China’s healthcare costs fuel consumption in ageing society, but alarms are blaring in the medical insurance fund

  • In difficult economic times, Chinese people have become increasingly reluctant to tap into their savings, but they also care more about their health, and for that they’ll spend
  • Beijing’s recent plan to boost household consumption promotes traditional Chinese medicine, online hospitals and rehab services that have boomed in recent years
This is the second part in a series that explores the current state of consumption across China, including a look at the expenses that many families find most pressing.

In the span of just two weeks, Li Ying’s meagre monthly pension of 2,000 yuan (US$275) was gone – all spent on the alleviation of her chronic neck pain.

Although she lives in one of China’s most affluent areas with relatively strong welfare benefits, Zhejiang province, the 67-year-old farmer opts to lead a frugal life and sees the value in saving up for a rainy day.

It’s perhaps a wise inclination – or at least one shared by many retirees in the face of China’s uncertain economic outlook – but it’s not necessarily the best mentality to drive consumption and fuel economic growth.

Since I turned 64, all manner of ailments, however minor, have been troublesome
Li Ying

However, some expenses cannot be avoided or put off without life-threatening or dangerous implications.

“Since I turned 64, all manner of ailments, however minor, have been troublesome and have cost me more than all of my combined medical bills before that age,” Li said.

Covered by a rural healthcare scheme under which she can be reimbursed for up to 70 per cent of inpatient care, and at most 800 yuan a year for outpatient care, she has had to heavily rely on personal savings to cover the remaining cost of her treatment.

“This burden is certainly getting heavier as I get older,” she lamented.

Li is among China’s 209.78 million people aged above 65 who are primary contributors to the country’s rising healthcare costs.

As the overall population continues to get older, and as public awareness about health improves, the country is seeing growing demand for healthcare.
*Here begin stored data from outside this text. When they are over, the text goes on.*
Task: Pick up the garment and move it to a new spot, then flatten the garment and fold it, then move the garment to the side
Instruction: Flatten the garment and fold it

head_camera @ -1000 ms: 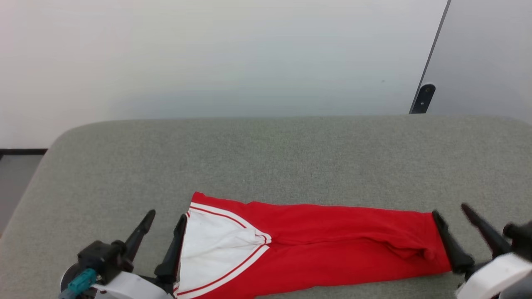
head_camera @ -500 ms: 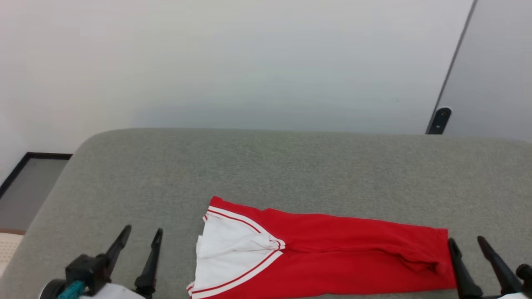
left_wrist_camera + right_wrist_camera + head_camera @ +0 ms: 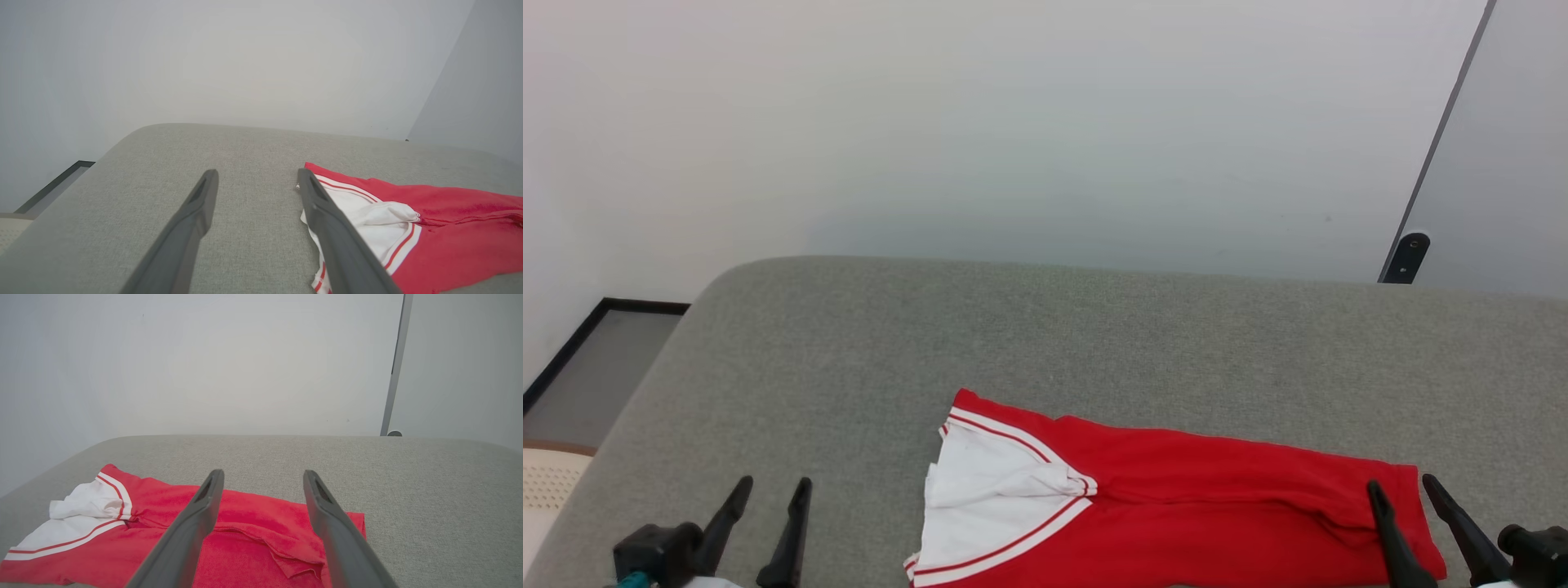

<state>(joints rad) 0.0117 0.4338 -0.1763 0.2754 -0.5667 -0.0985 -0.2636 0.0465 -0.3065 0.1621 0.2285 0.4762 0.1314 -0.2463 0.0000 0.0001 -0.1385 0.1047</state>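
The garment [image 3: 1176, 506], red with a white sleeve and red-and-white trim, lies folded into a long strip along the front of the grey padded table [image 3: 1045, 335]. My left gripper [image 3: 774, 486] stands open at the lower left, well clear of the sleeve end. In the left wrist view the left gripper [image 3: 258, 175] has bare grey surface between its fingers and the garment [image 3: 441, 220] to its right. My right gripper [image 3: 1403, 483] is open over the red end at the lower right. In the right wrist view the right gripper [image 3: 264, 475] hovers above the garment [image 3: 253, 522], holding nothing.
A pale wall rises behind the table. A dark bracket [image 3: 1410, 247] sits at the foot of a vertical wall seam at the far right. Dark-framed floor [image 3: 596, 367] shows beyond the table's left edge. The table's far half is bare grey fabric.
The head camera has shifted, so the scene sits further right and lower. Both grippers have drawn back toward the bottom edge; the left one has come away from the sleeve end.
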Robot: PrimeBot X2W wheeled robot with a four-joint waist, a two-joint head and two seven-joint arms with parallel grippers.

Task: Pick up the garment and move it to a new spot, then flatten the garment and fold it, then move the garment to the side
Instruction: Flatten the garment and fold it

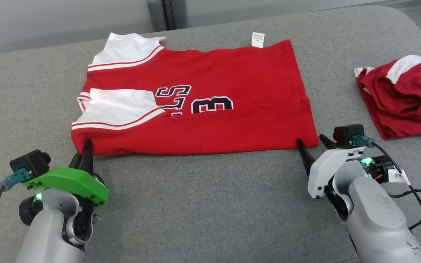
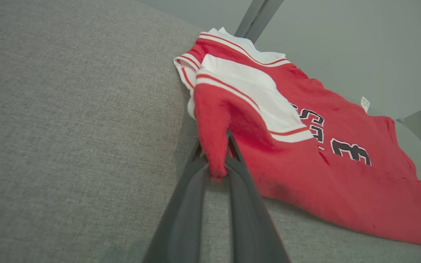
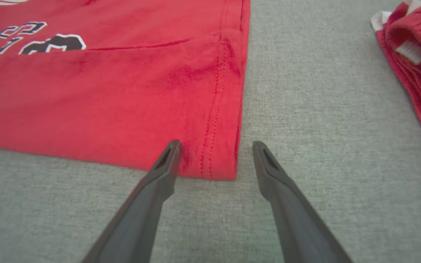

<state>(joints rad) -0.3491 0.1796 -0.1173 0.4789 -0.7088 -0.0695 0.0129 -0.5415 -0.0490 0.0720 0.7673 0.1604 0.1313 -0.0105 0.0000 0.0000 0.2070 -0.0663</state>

This has led to greater spending in the sector, but it also puts mounting pressure on China’s medical security system, according to specialists.

On the one hand, Beijing sees this as an opportunity to boost consumption, according to a recently released 20-point plan to stimulate household spending, and efforts include promoting traditional Chinese medicine treatment, online hospitals, and rehabilitation services.

But on the other hand, rising healthcare costs in an ageing population have sounded alarms on the sustainability of China’s medical insurance fund, prompting authorities to take tough actions to reduce leakage. These measures include an anti-corruption storm that is said to be sweeping through hospitals and pharmaceutical firms across the country.

On average, healthcare accounted for 8.6 per cent of a person’s spending last year, up from 6.5 per cent in 2016, according to data from the National Bureau of Statistics (NBS). During the same period, the proportion of senior citizens aged 65 and above climbed from 10.8 per cent to 14.9 per cent, official figures show.

There will definitely be growth in healthcare spending. But this comes down to an increase in personal income and confidence in the future
He Wenjiong, China Association of Social Security

Lu Yiming, the co-founder of Shanghai Medmotion Medical Management, which owns two rehabilitation centres in the city, said the company’s monthly revenue has grown at least five-fold since its foundation in 2018, as more people have become willing to pay for professional guidance and personal training after surgeries.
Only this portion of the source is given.